Finished Stilgar for CHOW #131, and this week's speed paintings. Vista and Photoshop conspired to eat a particularly nice speed painting I was doing, so in a fit of... well... art rage, I bought ArtRage to try out. So there's one crummy experiment and one not-so-crummy one. Both are from photos.
really good start to a sketchbook you have here. the comical characters are great and the stylisation in the mosh-drawing is cool. also the colors in your studies look pretty good.
now I'd recommend you try to do some studies of wide open range landscapes. In the Stilgar piece you left the background to flat and lost a bit of the perspective. do some studies of these to see how color and value changes in distance. same goes to the sky as it wouldn't have almost the same color everywhere at this time of the day. repeating a few cracks or rocks close to the viewer and further away also helps to create the illusion of depth.
oh and the little markerscene looks awesome. looking forward to more!
It's a slow month. I have a ton of stuff in the sketchbook, but it's not coming home until the book is full. In the meantime, one speed painting from a photo (the nicer-looking one) and one quickie for EOW 99 (just screwing around with painting landscape not-from-reference, I'd probably brighten the colours in the refining stage).
My favourite piece here has to be the cartoony demons... your later digital paintings have NONE of that confidence in design and line. Why!? I know you're self-taught and all, but the demons look very professional and claim the SB so far. Please apply that style to bigger projects/paintings!! Just in terms of interest, here's a new blogspot page I've recently stumbled across to inspire your style - http://kalikazoo.blogspot.com/2008_10_01_archive.html
You may wonder what the hell this has to do with improving your skills; but it should help with how to free up your drawing skills at this stage.
I've followed JohnK's blog for a while.

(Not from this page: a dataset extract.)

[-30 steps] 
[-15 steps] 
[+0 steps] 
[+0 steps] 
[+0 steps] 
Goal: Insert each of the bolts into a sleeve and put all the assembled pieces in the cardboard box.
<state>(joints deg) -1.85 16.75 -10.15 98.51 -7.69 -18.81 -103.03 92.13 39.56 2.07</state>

I'm a huge fan of Katie Rice & Kristen McCabe, and I've been trying to do more goofy caricatures and whatnot to loosen up. I'm just finding it really difficult to do a more complete digital painting without having things look flat, or cleaning it up to the point where there's no life left.
Also, I'm glad *someone* likes those demons, because I'm really fond of them -- and the sorcerer girl too. I can just hear her going "FZOW!" every time I look at her.
Now if I can only find a good market for demons, I'll be set.